No entanto, em um movimento que frustraria futuros arqueólogos, os escavadores não conseguiram documentar com precisão a colocação do faraó dentro da tumba, que continha uma variedade de outras múmias. Isso eliminou evidências cruciais que poderiam ter sugerido a maneira como Ramsés 3º encontrou sua morte.

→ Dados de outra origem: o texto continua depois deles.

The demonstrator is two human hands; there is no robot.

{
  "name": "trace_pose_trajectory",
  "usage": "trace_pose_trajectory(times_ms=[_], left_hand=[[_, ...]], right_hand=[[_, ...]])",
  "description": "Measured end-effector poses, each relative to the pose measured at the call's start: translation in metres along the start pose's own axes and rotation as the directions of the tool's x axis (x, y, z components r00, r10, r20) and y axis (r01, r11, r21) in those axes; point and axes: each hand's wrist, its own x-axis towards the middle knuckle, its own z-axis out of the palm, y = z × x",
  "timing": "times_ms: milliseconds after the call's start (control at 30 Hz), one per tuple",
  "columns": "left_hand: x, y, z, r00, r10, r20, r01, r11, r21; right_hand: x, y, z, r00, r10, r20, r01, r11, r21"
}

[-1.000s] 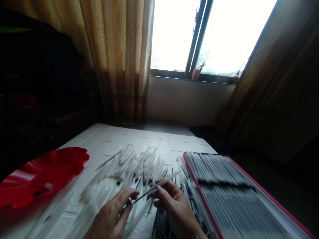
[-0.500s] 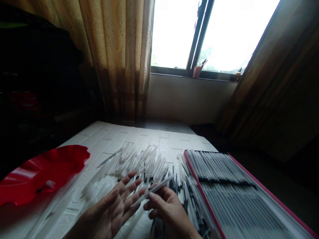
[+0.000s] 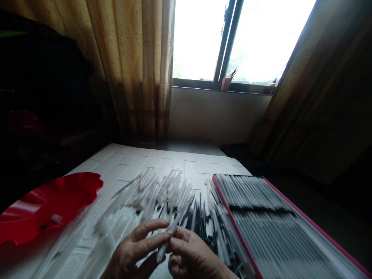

A múmia identificada como Ramsés 3º também não forneceu respostas. Cercados por espectadores impacientes, os antiquários imediatamente desembrulharam Ramesses 3º, apenas para descobrir que o corpo não apresentava sinais de ferimentos.
Ainda mais confusa foi outra múmia enterrada ao lado do faraó: uma múmia menor com um rosto contorcido e aparentemente gritando. Diferentemente das outras múmias da tumba, que foram enterradas com roupas cerimoniais e cuidadosamente embalsamadas, a pequena múmia foi envolvida em uma simples pele de carneiro e aparentemente colocada ao acaso dentro da tumba, sem nenhuma inscrição que indicasse sua identidade.
Presumindo que a misteriosa múmia que gritava nunca poderia ser identificada, os historiadores pensaram que haviam solucionado o caso. Ao que tudo indicava, Ramsés 3º não havia sido morto pelos conspiradores, e a conspiração foi descartada como uma tentativa de uma esposa menor de exercer poder dentro do harém real.
Os avanços na tecnologia arqueológica não esclareceram mais nada: quando os pesquisadores usaram uma máquina de raios X para fazer uma imagem do faraó na década de 1960, ela não mostrou nenhum sinal de assassinato. Mas a arqueóloga Susan Redford ficou intrigada com a história e, em 2002, revelou uma nova visão sobre a conspiração graças a uma nova investigação das obras de arte na tumba de Ramsés III.
Redford percebeu que vários relevos nas paredes da tumba mostravam os herdeiros de Ramsés 3º. Mas um relevo mostrava uma constelação diferente de príncipes – um movimento que Redford interpretou como apontando para o prestígio de Pentawar e o status real de sua mãe, Tiye. Se Tiye fosse uma rainha e não uma esposa secundária, seu filho teria uma reivindicação mais confiável ao trono – status que explicaria o mistério de longa data de como uma figura menor havia reunido um grupo tão proeminente de co-conspiradores.
Aquecendo um antigo caso de assassinato
Os relevos podem ter esclarecido os motivos da tentativa de golpe ao faraó egípcio. Mas o assassinato de 3 mil anos de idade ainda era um caso arquivado até que os métodos arqueológicos forenses melhorassem o suficiente para justificar uma nova análise das múmias. A chance finalmente chegou em 2012, graças a uma tomografia computadorizada e a uma análise de DNA antigo realizada por uma equipe internacional de pesquisadores.
A nova tomografia revelou que os órgãos abdominais de Ramsés 3º haviam sido substituídos por figuras de Hórus, o deus egípcio associado à cura, e amuletos de Hórus colocados em seu pescoço e ao redor de seus pés. E havia mais: o pescoço de Ramsés 3º havia sido cortado até os ossos, o que sugere que ele foi de fato assassinado.
E Ramsés 3º compartilhava o DNA com a múmia que parecia estar gritando e não identificada, levando os pesquisadores a concluir que era o corpo do príncipe conspirador Pentawar.
Então, o que aconteceu com Tiye, a rainha desonrada cujo golpe no harém teve consequências tão terríveis? Como nenhuma múmia de Tiye foi encontrada, Redford acredita que ela foi punida com a maior desgraça para um egípcio antigo: execução na fogueira.
“Esse é o pior destino que se pode imaginar para um egípcio antigo”, explicou Peter Gwin em um episódio do podcast Overheard at National Geographic. “A obliteração total. Sem corpo, sem vida após a morte.” Seria um fim brutal para uma mulher cujas motivações nunca serão conhecidas, mas cujo ato de traição ajudou a acabar com a vida do último grande faraó do Egito.